I'm fighting this issue for some time now. Everything runs really smooth on my gentoo system ( together with kde ). Only issue for now is touchpad. I can't turn it off. *it is working all the time * And I can't understand how to enable by synclient drivers so it could work properly. 

with root:

```
maikls@sweet ~ $ sudo synclient -l

No protocol specifiedcli

Failed to connect to X Server.
```

without root:

```
maikls@sweet ~ $ synclient -l

Couldn't find synaptics properties. No synaptics driver loaded?
```

One weird thing for me is that here it is listed as ps2 mouse not touchpad: (line 63 I guess)

http://bpaste.net/show/133892

and then some hw info:

```
maikls@sweet ~ $ sudo lspci

00:00.0 Host bridge: Intel Corporation 2nd Generation Core Processor Family DRAM Controller (rev 09)

00:01.0 PCI bridge: Intel Corporation Xeon E3-1200/2nd Generation Core Processor Family PCI Express Root Port (rev 09)

00:02.0 VGA compatible controller: Intel Corporation 2nd Generation Core Processor Family Integrated Graphics Controller (rev 09)

00:16.0 Communication controller: Intel Corporation 6 Series/C200 Series Chipset Family MEI Controller #1 (rev 04)

00:1a.0 USB controller: Intel Corporation 6 Series/C200 Series Chipset Family USB Enhanced Host Controller #2 (rev 05)

00:1b.0 Audio device: Intel Corporation 6 Series/C200 Series Chipset Family High Definition Audio Controller (rev 05)

00:1c.0 PCI bridge: Intel Corporation 6 Series/C200 Series Chipset Family PCI Express Root Port 1 (rev b5)

00:1c.1 PCI bridge: Intel Corporation 6 Series/C200 Series Chipset Family PCI Express Root Port 2 (rev b5)

00:1c.5 PCI bridge: Intel Corporation 6 Series/C200 Series Chipset Family PCI Express Root Port 6 (rev b5)

00:1d.0 USB controller: Intel Corporation 6 Series/C200 Series Chipset Family USB Enhanced Host Controller #1 (rev 05)

00:1f.0 ISA bridge: Intel Corporation HM65 Express Chipset Family LPC Controller (rev 05)

00:1f.2 SATA controller: Intel Corporation 6 Series/C200 Series Chipset Family 6 port SATA AHCI Controller (rev 05)

00:1f.3 SMBus: Intel Corporation 6 Series/C200 Series Chipset Family SMBus Controller (rev 05)

01:00.0 VGA compatible controller: NVIDIA Corporation GF108M [GeForce GT 540M] (rev a1)

03:00.0 Network controller: Ralink corp. RT5390 Wireless 802.11n 1T/1R PCIe

04:00.0 Ethernet controller: Qualcomm Atheros AR8151 v2.0 Gigabit Ethernet (rev c0)
```

Not sure what else information I should provide right now, please assist. Not really good with gentoo/linux troubleshooting, but I really want to manage my touchpad. THe besy way of curse would be that touchpad turns off automatically when mouse is plugged in, but in beginning I want to find a way how to manually disable it.

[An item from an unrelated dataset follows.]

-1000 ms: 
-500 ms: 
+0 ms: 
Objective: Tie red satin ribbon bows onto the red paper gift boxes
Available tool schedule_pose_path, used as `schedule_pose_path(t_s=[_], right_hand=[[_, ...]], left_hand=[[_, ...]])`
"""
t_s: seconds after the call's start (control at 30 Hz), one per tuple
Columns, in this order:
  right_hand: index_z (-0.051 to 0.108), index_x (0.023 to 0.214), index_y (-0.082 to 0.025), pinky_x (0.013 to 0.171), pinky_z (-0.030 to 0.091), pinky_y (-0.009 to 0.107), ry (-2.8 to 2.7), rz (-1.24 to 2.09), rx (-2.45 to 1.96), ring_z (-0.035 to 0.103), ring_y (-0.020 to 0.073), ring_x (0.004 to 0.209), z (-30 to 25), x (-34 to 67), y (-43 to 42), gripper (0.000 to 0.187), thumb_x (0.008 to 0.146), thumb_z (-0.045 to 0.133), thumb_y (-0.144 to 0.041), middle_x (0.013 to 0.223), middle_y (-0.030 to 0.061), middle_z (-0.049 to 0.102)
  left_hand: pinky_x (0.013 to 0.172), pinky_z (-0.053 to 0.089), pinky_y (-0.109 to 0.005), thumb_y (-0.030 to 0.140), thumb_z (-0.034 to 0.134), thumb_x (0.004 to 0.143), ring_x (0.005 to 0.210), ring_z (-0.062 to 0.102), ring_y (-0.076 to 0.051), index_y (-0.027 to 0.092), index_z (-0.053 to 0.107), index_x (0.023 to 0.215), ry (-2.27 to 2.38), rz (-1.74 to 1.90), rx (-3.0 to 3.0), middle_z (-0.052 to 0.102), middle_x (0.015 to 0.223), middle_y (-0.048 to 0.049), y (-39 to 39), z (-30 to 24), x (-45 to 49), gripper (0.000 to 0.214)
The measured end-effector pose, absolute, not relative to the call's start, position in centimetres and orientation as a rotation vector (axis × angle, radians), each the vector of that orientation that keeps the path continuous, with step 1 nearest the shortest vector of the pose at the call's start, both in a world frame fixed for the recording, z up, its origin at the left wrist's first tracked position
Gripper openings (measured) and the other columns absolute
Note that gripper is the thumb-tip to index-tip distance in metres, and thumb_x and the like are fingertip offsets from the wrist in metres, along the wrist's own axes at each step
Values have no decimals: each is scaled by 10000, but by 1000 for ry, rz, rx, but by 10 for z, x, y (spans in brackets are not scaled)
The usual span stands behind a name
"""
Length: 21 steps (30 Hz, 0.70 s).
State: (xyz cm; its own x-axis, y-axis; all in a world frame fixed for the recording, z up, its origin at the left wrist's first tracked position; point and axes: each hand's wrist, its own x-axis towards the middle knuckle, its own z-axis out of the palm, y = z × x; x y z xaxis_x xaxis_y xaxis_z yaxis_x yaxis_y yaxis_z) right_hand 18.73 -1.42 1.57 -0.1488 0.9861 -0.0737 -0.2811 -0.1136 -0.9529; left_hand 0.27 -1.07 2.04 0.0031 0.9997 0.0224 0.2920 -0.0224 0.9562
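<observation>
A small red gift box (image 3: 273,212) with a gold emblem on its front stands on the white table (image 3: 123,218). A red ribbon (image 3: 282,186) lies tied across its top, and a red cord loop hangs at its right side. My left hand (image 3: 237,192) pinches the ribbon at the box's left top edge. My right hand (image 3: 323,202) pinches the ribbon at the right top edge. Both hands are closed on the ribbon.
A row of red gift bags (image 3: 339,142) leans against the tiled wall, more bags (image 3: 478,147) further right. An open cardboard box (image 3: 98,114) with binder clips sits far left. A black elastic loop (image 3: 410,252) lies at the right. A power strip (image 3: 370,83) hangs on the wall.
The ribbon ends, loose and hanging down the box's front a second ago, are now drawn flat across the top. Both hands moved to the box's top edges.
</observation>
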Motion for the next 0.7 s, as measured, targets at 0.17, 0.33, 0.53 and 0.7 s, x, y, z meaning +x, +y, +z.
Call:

Thanks in advance.Last edited by theluckymike on Sat Jan 04, 2014 2:09 pm; edited 2 times in total

----------

## justin_brody

Do you know if you have an ALPS driver?  You can find out by typing

```

dmesg | grep -i alps

```

These sometimes have trouble getting recognized as synaptics touchpads (mine used to at least, but seems to have started magically working at some point).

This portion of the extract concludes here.